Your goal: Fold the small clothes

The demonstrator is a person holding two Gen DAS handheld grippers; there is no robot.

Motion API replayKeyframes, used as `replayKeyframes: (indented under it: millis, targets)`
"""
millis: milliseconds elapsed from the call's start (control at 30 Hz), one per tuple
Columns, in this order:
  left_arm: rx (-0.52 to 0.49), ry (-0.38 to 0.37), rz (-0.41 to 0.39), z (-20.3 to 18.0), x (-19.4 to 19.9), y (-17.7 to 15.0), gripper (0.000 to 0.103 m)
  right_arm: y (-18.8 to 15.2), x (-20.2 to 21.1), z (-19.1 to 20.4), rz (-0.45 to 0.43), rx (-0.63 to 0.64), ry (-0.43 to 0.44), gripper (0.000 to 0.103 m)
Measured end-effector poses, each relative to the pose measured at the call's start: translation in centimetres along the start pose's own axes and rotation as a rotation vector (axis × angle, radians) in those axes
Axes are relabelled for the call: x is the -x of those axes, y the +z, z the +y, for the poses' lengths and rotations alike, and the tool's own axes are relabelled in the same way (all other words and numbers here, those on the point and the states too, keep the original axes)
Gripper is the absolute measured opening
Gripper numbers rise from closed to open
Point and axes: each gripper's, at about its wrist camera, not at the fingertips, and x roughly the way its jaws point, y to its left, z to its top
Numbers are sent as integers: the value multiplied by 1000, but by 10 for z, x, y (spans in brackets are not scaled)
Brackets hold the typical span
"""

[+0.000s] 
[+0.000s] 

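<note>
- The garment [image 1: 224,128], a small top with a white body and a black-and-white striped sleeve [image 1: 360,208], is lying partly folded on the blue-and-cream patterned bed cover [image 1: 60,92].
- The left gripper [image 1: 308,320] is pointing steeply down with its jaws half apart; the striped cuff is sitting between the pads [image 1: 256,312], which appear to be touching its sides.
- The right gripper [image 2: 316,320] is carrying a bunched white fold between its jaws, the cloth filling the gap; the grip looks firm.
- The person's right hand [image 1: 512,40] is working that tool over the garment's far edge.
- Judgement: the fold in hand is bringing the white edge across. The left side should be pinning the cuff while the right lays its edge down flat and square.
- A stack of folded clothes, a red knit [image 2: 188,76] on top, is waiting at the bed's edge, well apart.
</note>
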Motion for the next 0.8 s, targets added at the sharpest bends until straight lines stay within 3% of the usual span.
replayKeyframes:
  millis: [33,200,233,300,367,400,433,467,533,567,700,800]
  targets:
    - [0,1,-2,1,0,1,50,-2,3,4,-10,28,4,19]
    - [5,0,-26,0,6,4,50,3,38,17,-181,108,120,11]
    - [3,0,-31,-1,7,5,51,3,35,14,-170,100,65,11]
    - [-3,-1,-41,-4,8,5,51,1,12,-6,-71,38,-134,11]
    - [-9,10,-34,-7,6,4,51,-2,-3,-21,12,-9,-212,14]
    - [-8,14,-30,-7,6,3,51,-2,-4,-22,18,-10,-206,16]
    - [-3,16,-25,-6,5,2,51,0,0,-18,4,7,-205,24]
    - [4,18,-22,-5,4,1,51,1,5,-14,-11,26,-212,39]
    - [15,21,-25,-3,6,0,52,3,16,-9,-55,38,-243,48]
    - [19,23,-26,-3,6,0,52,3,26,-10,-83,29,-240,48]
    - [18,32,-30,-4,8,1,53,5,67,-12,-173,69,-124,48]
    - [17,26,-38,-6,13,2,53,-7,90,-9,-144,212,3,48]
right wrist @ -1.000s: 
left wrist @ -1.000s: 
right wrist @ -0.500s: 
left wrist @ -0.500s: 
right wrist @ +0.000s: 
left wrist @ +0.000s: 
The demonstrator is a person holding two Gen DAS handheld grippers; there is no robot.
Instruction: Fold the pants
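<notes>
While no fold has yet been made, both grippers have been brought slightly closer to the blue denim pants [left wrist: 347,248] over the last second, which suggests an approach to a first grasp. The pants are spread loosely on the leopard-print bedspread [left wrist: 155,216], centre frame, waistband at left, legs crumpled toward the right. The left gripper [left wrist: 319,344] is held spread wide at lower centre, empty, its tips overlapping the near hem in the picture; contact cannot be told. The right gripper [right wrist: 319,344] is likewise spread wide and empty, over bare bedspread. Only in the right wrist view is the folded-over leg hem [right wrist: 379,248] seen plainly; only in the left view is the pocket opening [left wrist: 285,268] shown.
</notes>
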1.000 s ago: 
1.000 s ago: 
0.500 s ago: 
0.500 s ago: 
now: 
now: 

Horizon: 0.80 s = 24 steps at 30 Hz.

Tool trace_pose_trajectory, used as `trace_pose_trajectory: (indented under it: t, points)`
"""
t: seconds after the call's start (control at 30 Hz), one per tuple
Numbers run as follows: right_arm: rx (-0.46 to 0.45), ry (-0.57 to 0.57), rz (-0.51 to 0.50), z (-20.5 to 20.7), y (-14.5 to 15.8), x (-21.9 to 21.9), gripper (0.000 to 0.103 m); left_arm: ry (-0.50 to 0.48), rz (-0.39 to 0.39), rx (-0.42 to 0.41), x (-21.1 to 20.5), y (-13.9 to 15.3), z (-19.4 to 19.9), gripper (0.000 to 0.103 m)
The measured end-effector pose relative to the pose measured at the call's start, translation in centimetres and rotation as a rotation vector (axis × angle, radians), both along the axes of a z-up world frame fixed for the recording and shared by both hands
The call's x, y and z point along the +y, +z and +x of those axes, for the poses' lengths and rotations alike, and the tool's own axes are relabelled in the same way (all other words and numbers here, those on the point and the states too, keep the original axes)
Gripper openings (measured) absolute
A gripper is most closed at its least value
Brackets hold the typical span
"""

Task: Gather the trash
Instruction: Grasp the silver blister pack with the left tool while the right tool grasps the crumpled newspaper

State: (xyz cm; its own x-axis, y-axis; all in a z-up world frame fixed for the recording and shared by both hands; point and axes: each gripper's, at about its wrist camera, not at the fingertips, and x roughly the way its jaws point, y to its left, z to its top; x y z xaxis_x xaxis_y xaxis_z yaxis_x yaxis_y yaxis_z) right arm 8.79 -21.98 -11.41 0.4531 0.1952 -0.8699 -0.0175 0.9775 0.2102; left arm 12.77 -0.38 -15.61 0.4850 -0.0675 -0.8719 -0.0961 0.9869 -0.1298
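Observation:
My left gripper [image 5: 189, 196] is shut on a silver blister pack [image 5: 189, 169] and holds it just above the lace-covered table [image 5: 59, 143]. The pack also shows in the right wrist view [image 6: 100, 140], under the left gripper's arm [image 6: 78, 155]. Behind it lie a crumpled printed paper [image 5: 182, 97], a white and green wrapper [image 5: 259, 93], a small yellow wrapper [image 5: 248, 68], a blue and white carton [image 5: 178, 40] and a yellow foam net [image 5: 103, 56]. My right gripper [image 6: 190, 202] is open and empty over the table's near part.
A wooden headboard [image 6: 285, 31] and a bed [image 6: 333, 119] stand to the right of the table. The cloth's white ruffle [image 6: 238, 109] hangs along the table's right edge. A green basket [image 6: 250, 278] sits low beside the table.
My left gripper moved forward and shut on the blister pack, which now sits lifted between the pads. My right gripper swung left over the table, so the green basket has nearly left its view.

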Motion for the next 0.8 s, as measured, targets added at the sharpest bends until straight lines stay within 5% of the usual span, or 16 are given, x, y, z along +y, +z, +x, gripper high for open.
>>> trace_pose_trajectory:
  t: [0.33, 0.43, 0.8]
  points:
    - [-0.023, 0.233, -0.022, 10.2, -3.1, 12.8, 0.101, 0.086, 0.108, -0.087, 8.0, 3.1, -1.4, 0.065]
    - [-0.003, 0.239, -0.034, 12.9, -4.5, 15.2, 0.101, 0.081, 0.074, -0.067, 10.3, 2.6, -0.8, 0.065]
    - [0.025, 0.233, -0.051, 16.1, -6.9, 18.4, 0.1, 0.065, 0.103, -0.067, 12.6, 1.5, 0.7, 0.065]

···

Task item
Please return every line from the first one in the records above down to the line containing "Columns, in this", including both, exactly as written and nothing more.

Exercise output
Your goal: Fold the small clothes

The demonstrator is a person holding two Gen DAS handheld grippers; there is no robot.

Motion API replayKeyframes, used as `replayKeyframes: (indented under it: millis, targets)`
"""
millis: milliseconds elapsed from the call's start (control at 30 Hz), one per tuple
Columns, in this order:

What came before is the complete response.